→ **Work instruction**
Exactly as written, restate the material below from its first line through the line containing "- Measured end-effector", and stop there.

→ **Stored data**

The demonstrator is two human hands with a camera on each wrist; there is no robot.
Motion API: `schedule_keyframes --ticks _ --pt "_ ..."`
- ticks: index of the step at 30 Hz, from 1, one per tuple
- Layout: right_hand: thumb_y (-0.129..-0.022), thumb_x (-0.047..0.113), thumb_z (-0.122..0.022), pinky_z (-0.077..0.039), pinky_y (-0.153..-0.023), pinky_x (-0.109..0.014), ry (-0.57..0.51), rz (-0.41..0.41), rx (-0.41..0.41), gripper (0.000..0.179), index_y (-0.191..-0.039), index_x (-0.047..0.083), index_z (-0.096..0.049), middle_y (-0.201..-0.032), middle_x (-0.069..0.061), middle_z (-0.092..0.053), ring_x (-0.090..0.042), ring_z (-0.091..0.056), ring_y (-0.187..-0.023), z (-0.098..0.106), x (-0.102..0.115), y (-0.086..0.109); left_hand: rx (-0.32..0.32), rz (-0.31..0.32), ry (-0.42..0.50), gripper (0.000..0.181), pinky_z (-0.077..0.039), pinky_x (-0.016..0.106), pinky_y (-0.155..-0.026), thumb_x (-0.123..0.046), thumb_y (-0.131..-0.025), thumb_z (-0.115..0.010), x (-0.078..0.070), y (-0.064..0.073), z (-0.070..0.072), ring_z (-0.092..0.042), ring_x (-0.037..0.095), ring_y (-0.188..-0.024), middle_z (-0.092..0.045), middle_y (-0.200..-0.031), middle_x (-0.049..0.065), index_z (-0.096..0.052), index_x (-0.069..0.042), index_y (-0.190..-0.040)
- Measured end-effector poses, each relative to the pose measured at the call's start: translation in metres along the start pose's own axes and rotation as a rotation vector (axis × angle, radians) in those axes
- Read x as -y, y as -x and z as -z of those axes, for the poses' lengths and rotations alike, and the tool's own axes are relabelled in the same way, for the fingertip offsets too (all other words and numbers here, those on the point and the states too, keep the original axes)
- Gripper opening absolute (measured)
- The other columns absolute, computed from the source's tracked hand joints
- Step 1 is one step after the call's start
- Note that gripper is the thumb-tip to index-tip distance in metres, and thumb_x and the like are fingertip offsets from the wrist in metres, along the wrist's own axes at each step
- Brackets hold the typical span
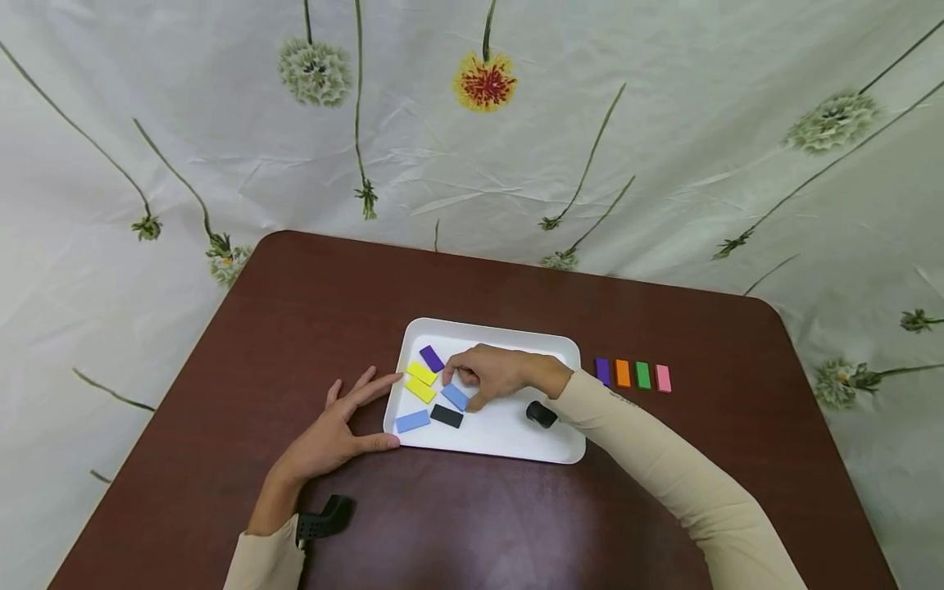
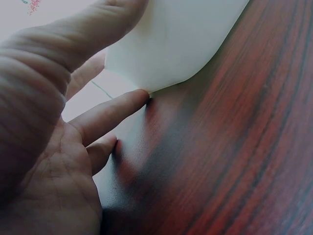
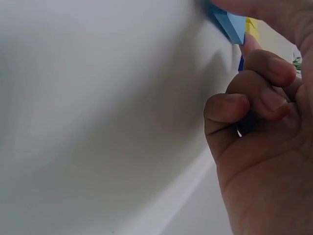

→ **Output for this exercise**
The demonstrator is two human hands with a camera on each wrist; there is no robot.
Motion API: `schedule_keyframes --ticks _ --pt "_ ..."`
- ticks: index of the step at 30 Hz, from 1, one per tuple
- Layout: right_hand: thumb_y (-0.129..-0.022), thumb_x (-0.047..0.113), thumb_z (-0.122..0.022), pinky_z (-0.077..0.039), pinky_y (-0.153..-0.023), pinky_x (-0.109..0.014), ry (-0.57..0.51), rz (-0.41..0.41), rx (-0.41..0.41), gripper (0.000..0.179), index_y (-0.191..-0.039), index_x (-0.047..0.083), index_z (-0.096..0.049), middle_y (-0.201..-0.032), middle_x (-0.069..0.061), middle_z (-0.092..0.053), ring_x (-0.090..0.042), ring_z (-0.091..0.056), ring_y (-0.187..-0.023), z (-0.098..0.106), x (-0.102..0.115), y (-0.086..0.109); left_hand: rx (-0.32..0.32), rz (-0.31..0.32), ry (-0.42..0.50), gripper (0.000..0.181), pinky_z (-0.077..0.039), pinky_x (-0.016..0.106), pinky_y (-0.155..-0.026), thumb_x (-0.123..0.046), thumb_y (-0.131..-0.025), thumb_z (-0.115..0.010), x (-0.078..0.070), y (-0.064..0.073), z (-0.070..0.072), ring_z (-0.092..0.042), ring_x (-0.037..0.095), ring_y (-0.188..-0.024), middle_z (-0.092..0.045), middle_y (-0.200..-0.031), middle_x (-0.049..0.065), index_z (-0.096..0.052), index_x (-0.069..0.042), index_y (-0.190..-0.040)
- Measured end-effector poses, each relative to the pose measured at the call's start: translation in metres along the start pose's own axes and rotation as a rotation vector (axis × angle, radians) in those axes

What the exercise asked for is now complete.